Qualcomm’s Vision: The Future Of … AI

by | Jul 19, 2021 | In the News

Mobile Chip Leader’s AI Starts In Mobile, And Grows To The Clouds

Company acquires assets from Twenty Billion Neurons GmbH to bolster its AI Team.

Qualcomm Technologies (QTI) is running a series of webinars titled “The Future of…”, and the most recent edition is on AI. In this lively session, I hosted a conversation with Ziad Ashgar, QTI VP of Product Management, Alex Katouzian, QTI SVP and GM Mobile Compute and Infrastructure, and Clément Delangue, Co-Founder and CEO of the open source AI model company, Hugging Face, Inc. I’ve also penned a short Research Note on the company’s AI Strategy, which can be found here on Cambrian-AI, where we outline some impressive AI use cases.

Qualcomm Technologies ramps up AI capabilities.

Qualcomm believes AI is evolving exponentially thanks to billions of smart mobile devices, connected by 5G to the cloud, fueled by a vibrant ecosystem of application developers armed with open-source AI models. Other semiconductor companies might say something similar, but in Qualcomm’s case it uniquely starts with mobile.

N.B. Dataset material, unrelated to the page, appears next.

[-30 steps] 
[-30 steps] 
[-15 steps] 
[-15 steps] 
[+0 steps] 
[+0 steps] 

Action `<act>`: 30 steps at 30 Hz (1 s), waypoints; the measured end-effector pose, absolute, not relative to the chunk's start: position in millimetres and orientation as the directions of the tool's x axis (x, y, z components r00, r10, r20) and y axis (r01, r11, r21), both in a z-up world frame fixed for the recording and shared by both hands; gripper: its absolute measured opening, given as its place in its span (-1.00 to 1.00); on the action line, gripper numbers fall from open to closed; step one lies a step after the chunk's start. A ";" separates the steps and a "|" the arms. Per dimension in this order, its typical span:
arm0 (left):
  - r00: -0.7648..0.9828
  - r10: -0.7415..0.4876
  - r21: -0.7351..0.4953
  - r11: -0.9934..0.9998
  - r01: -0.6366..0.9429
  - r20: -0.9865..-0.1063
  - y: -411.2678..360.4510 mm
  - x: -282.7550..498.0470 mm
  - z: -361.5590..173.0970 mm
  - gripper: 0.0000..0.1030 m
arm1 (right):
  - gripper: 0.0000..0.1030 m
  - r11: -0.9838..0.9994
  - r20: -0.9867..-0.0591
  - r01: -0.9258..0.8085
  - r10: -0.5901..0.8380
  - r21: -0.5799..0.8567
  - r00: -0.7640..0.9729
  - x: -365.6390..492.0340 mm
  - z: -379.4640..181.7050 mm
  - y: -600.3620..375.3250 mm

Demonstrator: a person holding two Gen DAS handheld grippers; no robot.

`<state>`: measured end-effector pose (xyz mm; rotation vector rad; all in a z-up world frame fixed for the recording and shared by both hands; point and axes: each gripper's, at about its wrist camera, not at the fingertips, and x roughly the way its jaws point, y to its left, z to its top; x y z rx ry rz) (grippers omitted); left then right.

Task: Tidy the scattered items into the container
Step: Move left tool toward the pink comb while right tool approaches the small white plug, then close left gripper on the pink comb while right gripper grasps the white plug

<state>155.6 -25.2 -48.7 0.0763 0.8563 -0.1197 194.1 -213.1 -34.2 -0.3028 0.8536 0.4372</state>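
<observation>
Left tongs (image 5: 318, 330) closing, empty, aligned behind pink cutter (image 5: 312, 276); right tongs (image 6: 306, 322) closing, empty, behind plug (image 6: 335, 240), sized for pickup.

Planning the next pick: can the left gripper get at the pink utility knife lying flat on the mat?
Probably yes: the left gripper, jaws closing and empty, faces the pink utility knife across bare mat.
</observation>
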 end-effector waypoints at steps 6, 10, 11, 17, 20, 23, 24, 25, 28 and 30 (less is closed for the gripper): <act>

The latest Snapdragon 888 has a sixth generation AI engine powerful enough to process significant AI models on the phone, enabling applications such as on-device speech processing and even real-time spoken language translation. Qualcomm complements the edge devices with cloud processing using the Cloud AI100, which demonstrated leading performance efficiency recently on the MLPerf V1.0 benchmarks. Qualcomm calls this approach Distributed Intelligence.

To add more talent and IP to Qualcomm’s AI research lab, the company announced today that it has acquired a team from Twenty Billion Neurons GmbH (TwentyBN), including their high quality video dataset that is widely used by the AI research community. The founding CEO is Roland Memisevic, who co-led the world-renowned MILA AI institute with Yoshua Bengio of the Université de Montréal.

Mobile AI is here today

While few smart phone users realize they are using AI every time they take a picture, even fewer understand that AI helps keep them connected. QTI embeds AI in both applications, such as computational photography and accurate voice interaction, as well as in the operation of the mobile handset itself, optimizing 5G to extend the network’s reach, and power management to prolong battery life. Here’s a few snipets from “The Future Of…” session.

Alex Katouzian, notes that “Strategically what we do is we use our largest channel, which is mobile, to create inventions that will spiral and get reused in adjacent markets that have the same mobile traits. For example, PCs and XR or auto. And then, getting into some of the infrastructure-based designs as well, because AI can get used in edge cloud, in some private networks environments.”

Ziad Asghar notes that “We took our pedigree, which is amazing power efficiency, and applied it to AI processing. We’ve taken that from mobile, taken our learnings and applied it to the cloud side. If you look at what some of the major platforms are seeing today, there’s a huge problem with the power consumption, where the power is basically doubling every year on the cloud side. So what we did was we took our AI expertise, we developed a new architecture, and came up with a product that’s specifically designed for inferencing. That’s what’s given us an ability to be able to show performance at a power level that nobody else can show.”

Hugging Face’s Clément Delangue believes that Transfer Learning will be the next big thing in AI. “I think, in five years, most of the machine learning models out there will be transfer learning models. And that’s super exciting because they have new capabilities but also new opportunities for them to be smaller, more compressed, to be trained on smaller datasets, thanks of the unique characteristics and capabilities of transfer learning.

Conclusions

Qualcomm is one of the few if not only semiconductor companies to offer AI engines in both SoCs for mobile edge processing and in cloud servers. With over a decade of experience with mobile and now data center AI, the company is in a unique position to build the future:

  1. High-performance AI Engines that support ubiquitous AI-powered features transparently on consumer mobile platforms.
  2. An ecosystem of development software and partners that exploit the AI engines to come up with valuable new applications using AI models.
  3. A power-efficient server platform that leverages the mobile technology and application stack to provide high-performance cloud services.
  4. A technology roadmap that powers ever-more on-device and cloud AI performance.

We believe that this comprehensive strategy coupled with leadership performance and power efficiency will position Qualcomm well for significant growth in AI.